Exercise description:
Below are the entries. Transcribe exactly the lines from the one with "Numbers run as" through the one with "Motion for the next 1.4", ends included, and leave out all others.

━━━

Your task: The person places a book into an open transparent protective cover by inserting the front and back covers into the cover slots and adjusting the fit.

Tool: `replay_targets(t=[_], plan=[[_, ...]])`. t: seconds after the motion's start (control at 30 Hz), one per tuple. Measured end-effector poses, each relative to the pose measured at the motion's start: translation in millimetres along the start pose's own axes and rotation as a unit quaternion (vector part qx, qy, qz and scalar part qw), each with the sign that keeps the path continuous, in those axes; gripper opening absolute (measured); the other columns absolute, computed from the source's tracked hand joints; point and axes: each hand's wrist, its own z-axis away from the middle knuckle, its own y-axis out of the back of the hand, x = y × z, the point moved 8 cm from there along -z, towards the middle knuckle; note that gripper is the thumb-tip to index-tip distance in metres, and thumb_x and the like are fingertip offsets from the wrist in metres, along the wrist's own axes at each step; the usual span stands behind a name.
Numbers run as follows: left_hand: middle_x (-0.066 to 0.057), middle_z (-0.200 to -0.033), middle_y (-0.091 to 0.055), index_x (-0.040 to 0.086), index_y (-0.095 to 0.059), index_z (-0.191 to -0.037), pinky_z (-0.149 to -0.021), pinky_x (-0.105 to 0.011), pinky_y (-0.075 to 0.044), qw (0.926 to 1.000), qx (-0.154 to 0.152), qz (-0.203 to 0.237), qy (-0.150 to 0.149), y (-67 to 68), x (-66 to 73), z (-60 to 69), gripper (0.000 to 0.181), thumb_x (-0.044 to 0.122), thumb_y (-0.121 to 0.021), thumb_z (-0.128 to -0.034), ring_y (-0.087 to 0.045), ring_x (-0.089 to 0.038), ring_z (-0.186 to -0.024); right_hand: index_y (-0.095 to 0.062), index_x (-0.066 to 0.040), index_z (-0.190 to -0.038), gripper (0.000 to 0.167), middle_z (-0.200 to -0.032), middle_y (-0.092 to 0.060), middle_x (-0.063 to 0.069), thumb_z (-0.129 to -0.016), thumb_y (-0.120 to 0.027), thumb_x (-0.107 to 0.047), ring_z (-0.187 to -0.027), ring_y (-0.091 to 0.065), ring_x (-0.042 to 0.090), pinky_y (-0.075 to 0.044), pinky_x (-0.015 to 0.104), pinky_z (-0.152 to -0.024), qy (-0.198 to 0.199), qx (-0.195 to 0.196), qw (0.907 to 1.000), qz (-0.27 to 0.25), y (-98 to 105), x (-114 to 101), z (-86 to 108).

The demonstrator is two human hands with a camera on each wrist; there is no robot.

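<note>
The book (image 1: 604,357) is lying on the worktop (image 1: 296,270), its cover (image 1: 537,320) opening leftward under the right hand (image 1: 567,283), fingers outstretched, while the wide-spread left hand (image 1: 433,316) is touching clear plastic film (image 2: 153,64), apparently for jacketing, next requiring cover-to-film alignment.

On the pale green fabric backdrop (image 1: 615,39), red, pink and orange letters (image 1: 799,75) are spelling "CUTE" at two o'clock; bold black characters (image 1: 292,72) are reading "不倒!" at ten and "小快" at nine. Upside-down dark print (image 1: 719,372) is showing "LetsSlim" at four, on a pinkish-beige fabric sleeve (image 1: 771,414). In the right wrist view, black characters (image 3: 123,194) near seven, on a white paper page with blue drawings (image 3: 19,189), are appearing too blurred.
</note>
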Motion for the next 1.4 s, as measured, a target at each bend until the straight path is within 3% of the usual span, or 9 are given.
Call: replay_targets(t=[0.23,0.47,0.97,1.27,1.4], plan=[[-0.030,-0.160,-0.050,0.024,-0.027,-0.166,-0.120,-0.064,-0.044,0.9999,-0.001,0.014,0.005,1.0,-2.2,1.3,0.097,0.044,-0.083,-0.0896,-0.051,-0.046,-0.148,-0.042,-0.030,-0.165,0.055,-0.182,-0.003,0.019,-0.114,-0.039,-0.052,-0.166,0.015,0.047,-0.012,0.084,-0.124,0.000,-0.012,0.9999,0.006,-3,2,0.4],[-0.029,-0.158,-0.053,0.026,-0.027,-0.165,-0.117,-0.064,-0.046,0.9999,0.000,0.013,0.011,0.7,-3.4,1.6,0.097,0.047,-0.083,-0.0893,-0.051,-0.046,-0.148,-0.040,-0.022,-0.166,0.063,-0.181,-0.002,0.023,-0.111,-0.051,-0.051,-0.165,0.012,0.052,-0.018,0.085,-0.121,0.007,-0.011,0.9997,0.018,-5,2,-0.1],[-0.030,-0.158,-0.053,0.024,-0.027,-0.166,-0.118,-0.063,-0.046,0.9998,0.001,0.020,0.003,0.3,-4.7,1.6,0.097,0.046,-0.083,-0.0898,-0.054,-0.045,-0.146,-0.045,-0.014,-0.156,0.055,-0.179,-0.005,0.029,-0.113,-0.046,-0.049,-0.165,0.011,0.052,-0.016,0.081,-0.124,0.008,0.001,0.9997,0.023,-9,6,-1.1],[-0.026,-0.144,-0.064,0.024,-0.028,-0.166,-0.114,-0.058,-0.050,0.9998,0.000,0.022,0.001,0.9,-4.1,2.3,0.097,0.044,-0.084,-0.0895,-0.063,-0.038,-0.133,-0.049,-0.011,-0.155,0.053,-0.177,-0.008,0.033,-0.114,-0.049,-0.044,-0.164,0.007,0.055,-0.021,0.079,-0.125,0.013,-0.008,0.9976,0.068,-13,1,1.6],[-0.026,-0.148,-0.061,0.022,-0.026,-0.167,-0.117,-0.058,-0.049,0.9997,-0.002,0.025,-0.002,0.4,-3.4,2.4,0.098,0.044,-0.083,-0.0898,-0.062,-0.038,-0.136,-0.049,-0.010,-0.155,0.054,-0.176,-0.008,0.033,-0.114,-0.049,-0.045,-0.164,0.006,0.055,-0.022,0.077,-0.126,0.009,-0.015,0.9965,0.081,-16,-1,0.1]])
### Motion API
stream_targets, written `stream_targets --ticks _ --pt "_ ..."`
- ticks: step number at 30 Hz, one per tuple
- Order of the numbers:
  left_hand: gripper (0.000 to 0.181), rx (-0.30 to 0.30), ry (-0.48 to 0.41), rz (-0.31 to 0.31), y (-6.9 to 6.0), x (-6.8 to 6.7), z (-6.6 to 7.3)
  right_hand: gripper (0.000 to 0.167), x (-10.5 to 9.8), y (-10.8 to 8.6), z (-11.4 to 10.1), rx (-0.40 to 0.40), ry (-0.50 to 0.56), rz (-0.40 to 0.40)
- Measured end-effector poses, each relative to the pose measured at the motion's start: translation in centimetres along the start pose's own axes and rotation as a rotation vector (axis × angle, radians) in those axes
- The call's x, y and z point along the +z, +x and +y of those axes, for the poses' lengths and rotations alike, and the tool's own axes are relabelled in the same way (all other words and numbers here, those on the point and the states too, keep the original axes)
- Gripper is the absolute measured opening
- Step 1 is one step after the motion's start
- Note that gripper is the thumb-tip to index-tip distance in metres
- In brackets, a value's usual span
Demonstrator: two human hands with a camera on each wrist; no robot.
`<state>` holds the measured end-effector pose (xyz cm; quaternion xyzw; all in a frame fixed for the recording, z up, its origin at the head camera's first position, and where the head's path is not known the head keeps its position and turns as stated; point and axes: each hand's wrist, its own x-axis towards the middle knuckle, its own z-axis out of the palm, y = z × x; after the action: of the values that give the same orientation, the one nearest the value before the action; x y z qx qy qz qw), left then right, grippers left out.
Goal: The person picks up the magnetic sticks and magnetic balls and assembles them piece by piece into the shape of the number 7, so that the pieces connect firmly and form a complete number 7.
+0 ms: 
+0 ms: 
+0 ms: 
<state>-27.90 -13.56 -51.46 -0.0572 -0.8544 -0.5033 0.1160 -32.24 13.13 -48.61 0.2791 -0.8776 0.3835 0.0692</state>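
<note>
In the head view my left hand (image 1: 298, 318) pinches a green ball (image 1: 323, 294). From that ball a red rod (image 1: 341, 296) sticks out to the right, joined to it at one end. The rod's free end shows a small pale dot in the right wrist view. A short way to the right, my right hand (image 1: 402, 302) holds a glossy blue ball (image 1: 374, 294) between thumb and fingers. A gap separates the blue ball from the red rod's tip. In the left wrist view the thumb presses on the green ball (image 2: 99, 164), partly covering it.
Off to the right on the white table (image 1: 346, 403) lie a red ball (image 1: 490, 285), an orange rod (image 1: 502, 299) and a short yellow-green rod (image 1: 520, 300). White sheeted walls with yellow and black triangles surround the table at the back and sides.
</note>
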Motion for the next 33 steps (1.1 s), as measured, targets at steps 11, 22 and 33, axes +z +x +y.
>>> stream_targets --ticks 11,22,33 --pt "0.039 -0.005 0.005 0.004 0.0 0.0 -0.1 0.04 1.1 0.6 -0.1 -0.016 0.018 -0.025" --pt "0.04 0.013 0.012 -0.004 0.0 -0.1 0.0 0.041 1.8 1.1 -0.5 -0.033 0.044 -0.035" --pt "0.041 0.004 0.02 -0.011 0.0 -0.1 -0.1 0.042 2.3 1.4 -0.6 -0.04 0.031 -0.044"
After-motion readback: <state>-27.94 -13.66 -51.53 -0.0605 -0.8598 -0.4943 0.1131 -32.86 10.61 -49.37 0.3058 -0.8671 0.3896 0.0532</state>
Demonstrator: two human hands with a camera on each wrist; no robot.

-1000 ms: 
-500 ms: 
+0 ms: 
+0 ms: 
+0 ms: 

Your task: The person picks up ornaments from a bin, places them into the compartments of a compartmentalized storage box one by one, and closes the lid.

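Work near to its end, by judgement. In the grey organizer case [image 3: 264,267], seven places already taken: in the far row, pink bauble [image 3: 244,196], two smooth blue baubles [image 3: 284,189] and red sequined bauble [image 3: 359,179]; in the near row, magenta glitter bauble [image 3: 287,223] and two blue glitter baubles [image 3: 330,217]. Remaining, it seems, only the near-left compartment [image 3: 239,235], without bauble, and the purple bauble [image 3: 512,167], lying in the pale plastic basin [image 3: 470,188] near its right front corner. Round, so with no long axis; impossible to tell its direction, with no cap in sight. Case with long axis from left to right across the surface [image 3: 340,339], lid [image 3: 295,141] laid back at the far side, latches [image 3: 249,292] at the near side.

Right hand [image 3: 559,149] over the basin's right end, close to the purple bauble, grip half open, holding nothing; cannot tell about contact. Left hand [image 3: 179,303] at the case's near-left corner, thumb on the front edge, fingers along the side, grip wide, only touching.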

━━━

Answer space:
Numbers run as follows: left_hand: middle_x (-0.066 to 0.057), middle_z (-0.200 to -0.033), middle_y (-0.091 to 0.055), index_x (-0.040 to 0.086), index_y (-0.095 to 0.059), index_z (-0.191 to -0.037), pinky_z (-0.149 to -0.021), pinky_x (-0.105 to 0.011), pinky_y (-0.075 to 0.044), qw (0.926 to 1.000), qx (-0.154 to 0.152), qz (-0.203 to 0.237), qy (-0.150 to 0.149), y (-67 to 68), x (-66 to 73), z (-60 to 69), gripper (0.000 to 0.181), thumb_x (-0.044 to 0.122), thumb_y (-0.121 to 0.021), thumb_z (-0.128 to -0.034), ring_y (-0.087 to 0.045), ring_x (-0.089 to 0.038), ring_z (-0.186 to -0.024); right_hand: index_y (-0.095 to 0.062), index_x (-0.066 to 0.040), index_z (-0.190 to -0.038), gripper (0.000 to 0.167), middle_z (-0.200 to -0.032), middle_y (-0.092 to 0.060), middle_x (-0.063 to 0.069), thumb_z (-0.129 to -0.016), thumb_y (-0.120 to 0.027), thumb_x (-0.107 to 0.047), ring_z (-0.187 to -0.027), ring_y (-0.091 to 0.065), ring_x (-0.042 to 0.090), pinky_y (-0.075 to 0.044), pinky_x (-0.015 to 0.104), pinky_z (-0.152 to -0.024), qy (-0.198 to 0.199), qx (-0.195 to 0.196), qw (0.907 to 1.000), qz (-0.27 to 0.25), y (-98 to 105), x (-114 to 101), z (-86 to 108).

The demonstrator is two human hands with a camera on each wrist; there is no robot.

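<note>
The book (image 1: 604,357) is lying on the worktop (image 1: 296,270), its cover (image 1: 537,320) opening leftward under the right hand (image 1: 567,283), fingers outstretched, while the wide-spread left hand (image 1: 433,316) is touching clear plastic film (image 2: 153,64), apparently for jacketing, next requiring cover-to-film alignment.

On the pale green fabric backdrop (image 1: 615,39), red, pink and orange letters (image 1: 799,75) are spelling "CUTE" at two o'clock; bold black characters (image 1: 292,72) are reading "不倒!" at ten and "小快" at nine. Upside-down dark print (image 1: 719,372) is showing "LetsSlim" at four, on a pinkish-beige fabric sleeve (image 1: 771,414). In the right wrist view, black characters (image 3: 123,194) near seven, on a white paper page with blue drawings (image 3: 19,189), are appearing too blurred.
</note>
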Motion for the next 1.4 s, as measured, a target at each bend until the straight path is within 3% of the usual span, or 9 are given.

Work on this exercise is done.